▶ _What you need to do_
Every line holding the word "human" should be copied from the material.

▶ _The data_
----

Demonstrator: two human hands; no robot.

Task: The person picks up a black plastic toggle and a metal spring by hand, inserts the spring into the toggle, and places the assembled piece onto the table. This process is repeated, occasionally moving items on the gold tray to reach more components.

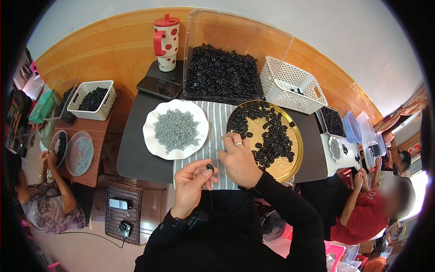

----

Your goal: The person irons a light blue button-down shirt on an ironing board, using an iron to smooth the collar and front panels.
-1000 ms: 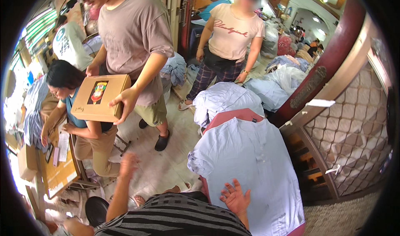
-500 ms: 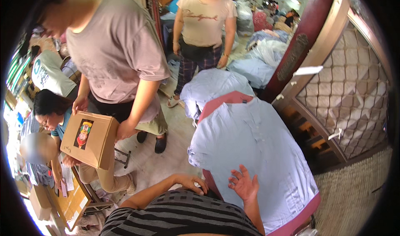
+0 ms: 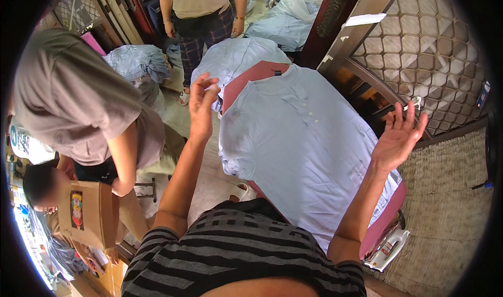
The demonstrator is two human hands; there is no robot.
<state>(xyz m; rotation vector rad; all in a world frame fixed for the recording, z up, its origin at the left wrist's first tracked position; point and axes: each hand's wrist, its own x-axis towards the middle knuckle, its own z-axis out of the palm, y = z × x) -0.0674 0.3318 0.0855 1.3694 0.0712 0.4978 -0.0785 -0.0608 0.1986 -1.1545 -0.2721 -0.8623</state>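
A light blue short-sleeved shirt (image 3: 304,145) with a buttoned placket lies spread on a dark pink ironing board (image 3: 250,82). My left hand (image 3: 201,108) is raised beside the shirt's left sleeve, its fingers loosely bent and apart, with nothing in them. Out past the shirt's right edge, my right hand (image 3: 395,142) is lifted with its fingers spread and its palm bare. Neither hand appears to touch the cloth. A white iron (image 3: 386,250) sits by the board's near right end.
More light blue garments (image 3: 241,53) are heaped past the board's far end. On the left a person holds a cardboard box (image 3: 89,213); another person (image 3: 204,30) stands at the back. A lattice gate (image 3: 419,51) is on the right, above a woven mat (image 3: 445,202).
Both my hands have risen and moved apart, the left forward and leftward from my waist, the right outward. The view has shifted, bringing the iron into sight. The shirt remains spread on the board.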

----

▶ _Solved problem_
Demonstrator: two human hands; no robot.
The demonstrator is two human hands; there is no robot.

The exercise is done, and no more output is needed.